## WHAT IS EXPECTED
Look through the data that follows and copy each line with the string "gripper".

----- INPUT DATA

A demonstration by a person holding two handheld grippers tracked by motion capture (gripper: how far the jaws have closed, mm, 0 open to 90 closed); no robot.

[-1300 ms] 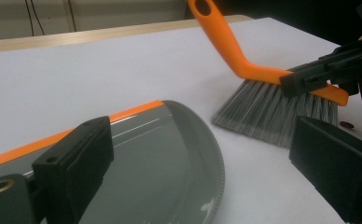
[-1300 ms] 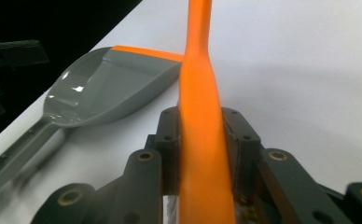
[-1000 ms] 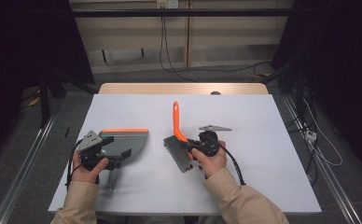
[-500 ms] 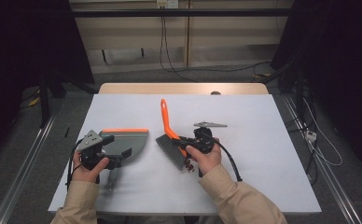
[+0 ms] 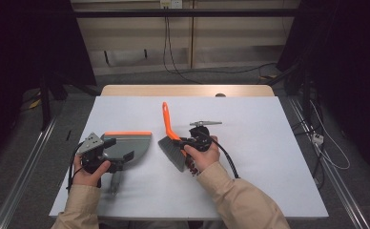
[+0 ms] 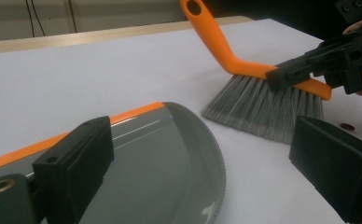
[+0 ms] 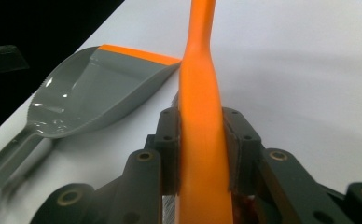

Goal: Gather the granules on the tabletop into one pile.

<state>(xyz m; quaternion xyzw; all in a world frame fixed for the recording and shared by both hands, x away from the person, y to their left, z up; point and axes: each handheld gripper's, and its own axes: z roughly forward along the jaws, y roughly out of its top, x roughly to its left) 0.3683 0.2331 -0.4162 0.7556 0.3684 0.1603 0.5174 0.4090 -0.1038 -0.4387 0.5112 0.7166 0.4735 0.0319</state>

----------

## SOLUTION TO THE EXERCISE
A demonstration by a person holding two handheld grippers tracked by motion capture (gripper: how far the jaws have closed, mm, 0 open to 90 closed); no robot.
<state>(xyz m; quaternion xyzw; all in a world frame fixed for the recording and shared by both hands, x away from the person, y to their left, z up; point and axes: each handheld gripper's, and its own axes: z roughly forward along the jaws, y roughly out of its top, x roughly to its left) 0.3683 0.2331 -0.4162 0.7556 0.3684 0.1603 0.5174 0.4090 -0.1038 -0.4387 0.5112 0.7166 0.4735 0.0319</state>

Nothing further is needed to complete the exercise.